Бетти нравился Майк. Очень нравился, но слишком часто в его присутствии она чувствует себя так, как будто ее грубо анатомируют в прозекторской. Она устала от всего этого. Казалось, она находится на передовой между четырех различных лагерей: лагеря кухни; лагеря первого этажа; лагеря, состоящего из одного человека здесь наверху; и лагеря коттеджа. И по странному стечению обстоятельств именно этот лагерь, находящийся за пределами дома и кажущийся самым счастливым, является основной причиной инакомыслия в доме.
В этот момент ее охватило желание быть с леди Мэри, так как там ей пришлось бы угождать лишь одному человеку. Может быть, она забитая прислуга, но с леди Мэри она была бы в распоряжении человека, который бы ей адекватно платил за исполнение роли прислуги, а не заставлял чувствовать, что она должна считать служение за счастье, как это делала ее сестра.
Бетти уже вышла на лестничную площадку, когда увидела Элен и Джо, спускающихся по главной лестнице. Они шли рядом: он смотрел на нее, а она – на него. Как сказал Майк, «пробуждение будет медленным»… Возможно, он и не пробудится никогда.
Что ж, она надеялась, что она достаточно взрослая и может желать, чтобы Джо оставался в состоянии сна вечно, но для человеческой природы как таковой это тоже довольно трудно.
Вся жизнь трудна, и она обнаружила это не сегодня и не вчера.
Часть III
1
Наступило Рождество 1928 года. В доме сиял свет. В каждой комнате потрескивал огонь, и молодой Пэт Коллинз, помощник Дэвида по садовым делам, трудился в течение всего дня, обнося дровами и углем все комнаты – от нижнего этажа до чердака.
В холле висел остролист и белая омела, а между двумя длинными окнами гостиной стояла двухметровая елка, украшенная свечами и стеклянными игрушками, а вокруг бадьи, в которой она находилась, лежала груда пакетов в красочной упаковке.

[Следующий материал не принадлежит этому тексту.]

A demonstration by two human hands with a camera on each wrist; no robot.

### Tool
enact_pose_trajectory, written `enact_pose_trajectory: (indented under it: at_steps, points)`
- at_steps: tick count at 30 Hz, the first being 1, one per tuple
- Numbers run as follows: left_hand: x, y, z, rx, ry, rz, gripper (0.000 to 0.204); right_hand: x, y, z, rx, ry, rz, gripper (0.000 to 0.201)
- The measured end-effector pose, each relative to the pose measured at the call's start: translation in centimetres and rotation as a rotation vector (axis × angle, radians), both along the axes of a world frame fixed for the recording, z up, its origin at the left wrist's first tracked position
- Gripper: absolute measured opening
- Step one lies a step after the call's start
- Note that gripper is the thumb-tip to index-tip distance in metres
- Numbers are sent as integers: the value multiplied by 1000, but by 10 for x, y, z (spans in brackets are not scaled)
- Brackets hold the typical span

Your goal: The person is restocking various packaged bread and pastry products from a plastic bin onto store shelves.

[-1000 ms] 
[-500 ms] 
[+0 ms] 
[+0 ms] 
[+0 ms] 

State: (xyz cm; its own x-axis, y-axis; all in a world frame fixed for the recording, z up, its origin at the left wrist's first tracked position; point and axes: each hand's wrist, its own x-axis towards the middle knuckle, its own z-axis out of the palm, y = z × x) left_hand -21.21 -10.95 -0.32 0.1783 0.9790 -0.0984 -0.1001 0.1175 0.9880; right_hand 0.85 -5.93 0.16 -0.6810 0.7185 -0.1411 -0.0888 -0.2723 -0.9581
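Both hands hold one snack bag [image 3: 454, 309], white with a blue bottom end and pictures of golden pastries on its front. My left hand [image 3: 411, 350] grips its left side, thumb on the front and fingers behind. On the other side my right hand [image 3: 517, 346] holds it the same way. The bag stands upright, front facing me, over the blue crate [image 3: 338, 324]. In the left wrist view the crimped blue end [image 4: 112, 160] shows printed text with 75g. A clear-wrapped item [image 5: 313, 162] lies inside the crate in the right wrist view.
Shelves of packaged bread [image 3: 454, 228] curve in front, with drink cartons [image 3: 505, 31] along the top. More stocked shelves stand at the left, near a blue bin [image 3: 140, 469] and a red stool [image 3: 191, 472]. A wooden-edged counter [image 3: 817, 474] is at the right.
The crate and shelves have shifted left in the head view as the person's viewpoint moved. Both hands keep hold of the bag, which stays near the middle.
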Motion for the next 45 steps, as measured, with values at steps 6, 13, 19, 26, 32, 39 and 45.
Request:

Во всем доме царило возбуждение, и Элла, спешившая на кухню, сказала Мэри:
– Знаешь что? Такое чувство, как будто не Рождество, а канун Нового года.
Мэри тоже с самого утра суетилась. Она заканчивала покрывать глазурью несколько небольших тортов и сказала не задумываясь:
– Я ведь тебе говорила, как и в прошлом году, это потому, что она с юга; они там не очень отмечают Новый год; для них Рождество – это все, мы же считаем, что Рождество – это для детей, а Новый год – время для увеселения.
– Жаль, что он еще не очень большой, чтобы насладиться елкой. Ба! Как же красиво она ее разукрасила! Ничего не скажешь. Думаю, нас ожидают хорошие подарки.
– Я сказала тебе, Элла; занимайся своим делом и отойди от дерева.
Элла повернулась к Даффи, сидящему на деревянном стуле у огня, с ногами на каминной решетке, с трубкой во рту, засмеялась, глядя на него, и, махнув рукой в его сторону, сказала:
– А ты, дядюшка Джимми, как ты думаешь, для чего у меня глаза? Кстати, о глазах… – Она понизила голос, подошла к столу и, наклонившись через него к своей тете, воскликнула громким шепотом:
– Вечером на ее бюсте будут глаза.
– На бюсте? – Мэри перестала выдавливать из тюбика глазурь и сказала: – На бюсте? О чем это ты?
– Как о чем? Жаль, что вы не видите; когда она спустится вниз, на ней будет прозрачная накидка. Вот! – Затем она прикрыла рот рукой, распрямилась и, бросив взгляд в сторону, кивнула своему дяде и закончила мысль: – Ты прямо отпадешь, дядюшка Джимми.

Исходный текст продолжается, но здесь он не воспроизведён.